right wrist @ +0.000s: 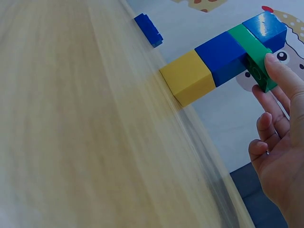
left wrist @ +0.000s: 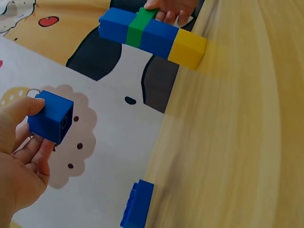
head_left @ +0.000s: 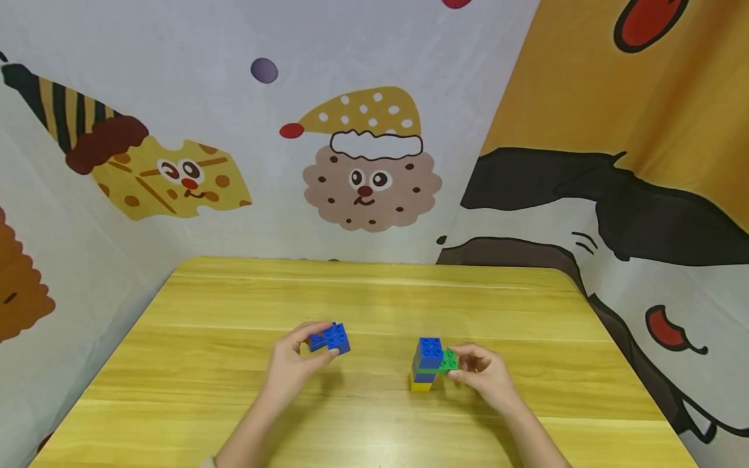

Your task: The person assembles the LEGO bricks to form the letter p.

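Blue plastic, glossy and straight-edged, forms the cube-like block point(head_left: 337, 338) pinched between the thumb and curled fingers of the left hand point(head_left: 292, 365). The block is raised clear of the desk point(head_left: 234, 312); its top bears round studs, and the left wrist view shows its hollow underside with a tubular insert. The right hand point(head_left: 487, 377) is closed to a narrow pinch, thumb against fingertips, on the projecting end of a thin green plate point(head_left: 449, 361). The plate is studded above and hollow below. It is layered into an upright tower point(head_left: 425, 365) standing on the desk: a smooth-sided yellow block point(head_left: 420, 387) at the base, a blue block point(right wrist: 221, 58) over it, the green plate next, and a second blue block point(head_left: 430, 351) with four studs at the top. A low, studded blue piece point(left wrist: 140, 205) lies on the desk, apart from the tower. The desk has a pale yellow wood-grain surface with rounded far corners. Behind it hangs a printed cloth point(head_left: 205, 58), lightly creased, with a wedge of cheese point(head_left: 175, 182) and a scalloped biscuit point(head_left: 374, 211).
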Demonstrator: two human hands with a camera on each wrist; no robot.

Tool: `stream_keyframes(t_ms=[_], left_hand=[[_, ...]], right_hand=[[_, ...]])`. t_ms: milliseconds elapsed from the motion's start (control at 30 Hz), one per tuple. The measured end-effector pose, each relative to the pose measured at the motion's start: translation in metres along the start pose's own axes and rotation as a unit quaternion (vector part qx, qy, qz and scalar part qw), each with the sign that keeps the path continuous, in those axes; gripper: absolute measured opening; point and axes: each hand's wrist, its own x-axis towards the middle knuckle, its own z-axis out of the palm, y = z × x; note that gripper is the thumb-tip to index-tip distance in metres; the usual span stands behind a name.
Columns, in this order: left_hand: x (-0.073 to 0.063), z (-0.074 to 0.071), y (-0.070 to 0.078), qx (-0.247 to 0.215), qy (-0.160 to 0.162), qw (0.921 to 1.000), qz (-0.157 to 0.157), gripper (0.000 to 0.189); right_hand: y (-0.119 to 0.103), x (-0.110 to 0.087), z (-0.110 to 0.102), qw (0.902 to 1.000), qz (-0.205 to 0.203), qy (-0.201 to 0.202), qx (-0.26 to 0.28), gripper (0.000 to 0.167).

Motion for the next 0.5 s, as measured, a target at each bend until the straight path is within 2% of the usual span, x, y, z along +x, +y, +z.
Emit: stream_keyframes(t_ms=[500], left_hand=[[0.004, 0.024, 0.014, -0.016, -0.029, 0.9992, 0.023, 0.039]], right_hand=[[0.002, 0.001, 0.001, 0.9997, -0.017, -0.010, 0.012, 0.035]])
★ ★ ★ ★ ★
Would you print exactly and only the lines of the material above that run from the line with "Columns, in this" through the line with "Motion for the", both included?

• [Solution]
Columns, in this order: left_hand: x (-0.073 to 0.063), z (-0.074 to 0.071), y (-0.070 to 0.078), qx (-0.247 to 0.215), qy (-0.160 to 0.162), qw (0.921 to 1.000), qz (-0.157 to 0.157), gripper (0.000 to 0.189); right_hand: y (-0.119 to 0.103), x (-0.110 to 0.087), z (-0.110 to 0.102), qw (0.902 to 1.000), qz (-0.205 to 0.203), qy (-0.201 to 0.202), qx (-0.26 to 0.28), gripper (0.000 to 0.167).

Motion for the next 0.5 s, as measured, a target at each bend until the straight path is within 2% of the usual span, x, y, z along +x, +y, +z.

There is no more to add to the answer.